╔══

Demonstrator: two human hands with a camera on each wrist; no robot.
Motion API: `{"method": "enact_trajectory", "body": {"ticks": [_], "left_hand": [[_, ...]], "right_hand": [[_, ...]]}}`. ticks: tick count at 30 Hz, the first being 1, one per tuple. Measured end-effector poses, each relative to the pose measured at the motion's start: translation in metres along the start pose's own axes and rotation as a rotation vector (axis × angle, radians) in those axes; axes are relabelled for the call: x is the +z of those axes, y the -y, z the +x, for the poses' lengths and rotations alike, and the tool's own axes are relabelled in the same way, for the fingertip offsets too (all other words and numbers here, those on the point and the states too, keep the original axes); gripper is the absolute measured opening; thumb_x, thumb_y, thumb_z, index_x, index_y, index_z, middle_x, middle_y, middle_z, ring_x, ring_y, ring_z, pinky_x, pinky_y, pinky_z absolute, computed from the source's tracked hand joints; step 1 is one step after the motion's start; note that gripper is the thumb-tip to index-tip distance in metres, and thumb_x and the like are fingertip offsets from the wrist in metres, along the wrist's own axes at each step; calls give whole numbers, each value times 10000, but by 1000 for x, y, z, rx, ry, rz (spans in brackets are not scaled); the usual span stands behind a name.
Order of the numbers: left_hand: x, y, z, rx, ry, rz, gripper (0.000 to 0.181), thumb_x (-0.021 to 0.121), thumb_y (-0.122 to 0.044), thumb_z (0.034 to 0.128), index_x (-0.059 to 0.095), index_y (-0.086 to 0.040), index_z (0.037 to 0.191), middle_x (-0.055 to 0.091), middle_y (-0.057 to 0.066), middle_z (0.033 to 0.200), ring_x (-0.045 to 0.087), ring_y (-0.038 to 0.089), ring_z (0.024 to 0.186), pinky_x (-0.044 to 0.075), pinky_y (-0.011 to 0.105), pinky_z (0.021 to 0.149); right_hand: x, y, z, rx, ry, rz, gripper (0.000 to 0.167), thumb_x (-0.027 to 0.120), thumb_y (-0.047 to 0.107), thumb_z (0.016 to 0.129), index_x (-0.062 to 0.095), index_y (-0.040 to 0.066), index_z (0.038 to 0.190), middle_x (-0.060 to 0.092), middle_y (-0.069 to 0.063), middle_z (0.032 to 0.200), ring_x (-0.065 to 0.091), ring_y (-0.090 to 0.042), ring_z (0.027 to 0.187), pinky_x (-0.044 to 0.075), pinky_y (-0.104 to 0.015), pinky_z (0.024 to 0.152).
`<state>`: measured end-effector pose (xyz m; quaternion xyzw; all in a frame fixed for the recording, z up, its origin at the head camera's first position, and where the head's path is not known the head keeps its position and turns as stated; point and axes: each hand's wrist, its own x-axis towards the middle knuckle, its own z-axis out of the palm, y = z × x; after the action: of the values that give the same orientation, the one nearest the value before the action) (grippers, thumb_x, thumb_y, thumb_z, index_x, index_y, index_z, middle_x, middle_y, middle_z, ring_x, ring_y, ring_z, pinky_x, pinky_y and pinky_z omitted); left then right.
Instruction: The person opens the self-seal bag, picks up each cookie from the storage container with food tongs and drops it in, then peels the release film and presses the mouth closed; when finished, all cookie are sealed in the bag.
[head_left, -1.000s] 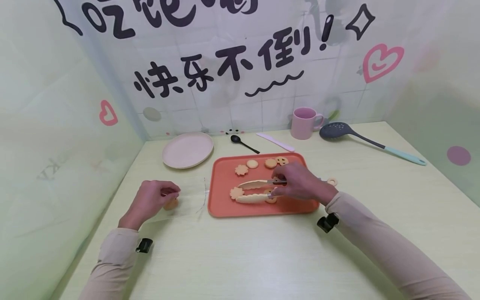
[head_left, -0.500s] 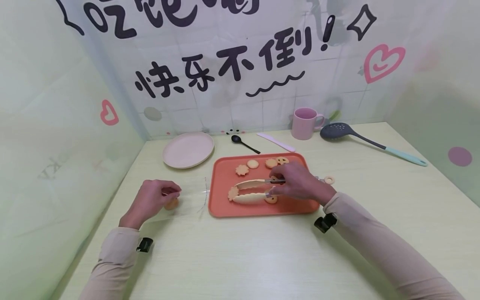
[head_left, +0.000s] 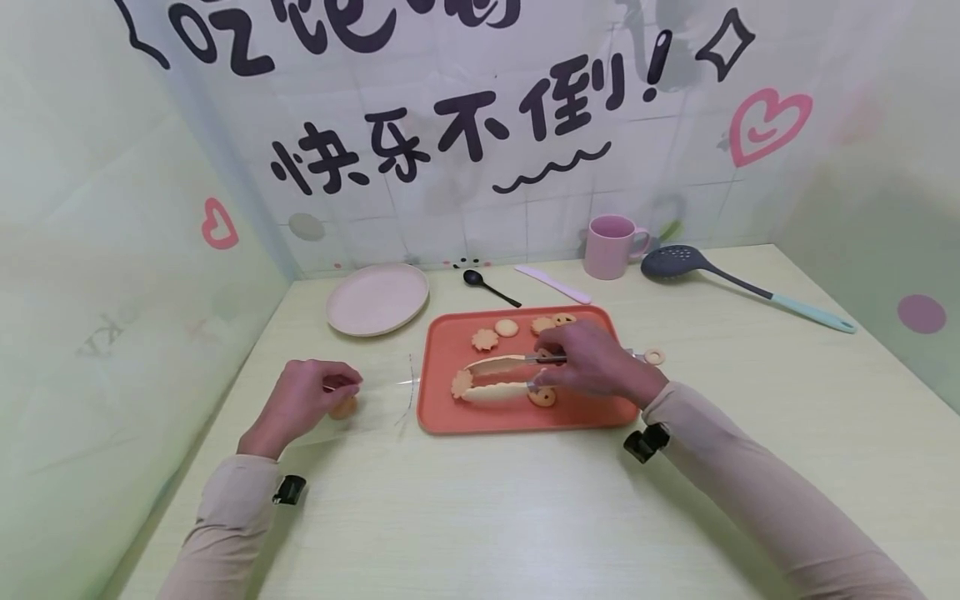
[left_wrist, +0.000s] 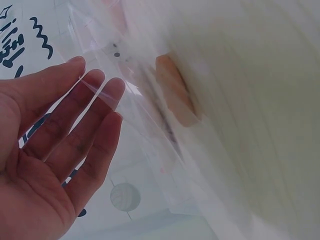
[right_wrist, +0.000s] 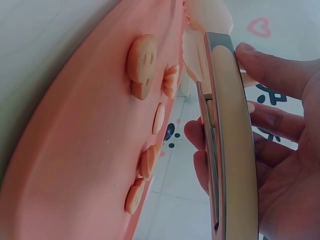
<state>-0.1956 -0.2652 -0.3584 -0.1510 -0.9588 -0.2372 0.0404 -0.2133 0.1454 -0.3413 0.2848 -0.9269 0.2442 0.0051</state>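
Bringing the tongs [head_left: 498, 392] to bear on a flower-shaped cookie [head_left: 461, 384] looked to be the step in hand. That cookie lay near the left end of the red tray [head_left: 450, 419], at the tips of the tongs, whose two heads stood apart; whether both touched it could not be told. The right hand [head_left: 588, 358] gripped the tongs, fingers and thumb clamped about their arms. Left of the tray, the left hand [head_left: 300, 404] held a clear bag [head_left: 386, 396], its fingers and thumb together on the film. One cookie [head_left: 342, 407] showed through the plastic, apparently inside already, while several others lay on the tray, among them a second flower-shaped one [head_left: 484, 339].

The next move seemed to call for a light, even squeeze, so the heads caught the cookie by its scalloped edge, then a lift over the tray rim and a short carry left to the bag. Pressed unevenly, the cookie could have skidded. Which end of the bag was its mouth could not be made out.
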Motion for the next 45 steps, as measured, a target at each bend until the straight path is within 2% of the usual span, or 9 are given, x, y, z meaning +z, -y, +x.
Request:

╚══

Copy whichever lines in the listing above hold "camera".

▶ **RESPONSE AREA**:
Demonstrator: two human hands with a camera on each wrist; no robot.
`<state>`: measured end-effector pose (xyz m; quaternion xyzw; all in a frame fixed for the recording, z up, its origin at the head camera's first position, and where the head's path is not known the head keeps its position and turns as stated; point and axes: each hand's wrist, its own x-axis towards the middle knuckle, its own z-axis out of the palm, y = z × x; after the action: of the values that give the same orientation, the one nearest the value before the action) (grippers, thumb_x, thumb_y, thumb_z, index_x, index_y, index_z, middle_x, middle_y, middle_z, ring_x, ring_y, ring_z, pinky_x, pinky_y and pinky_z omitted); left then right.

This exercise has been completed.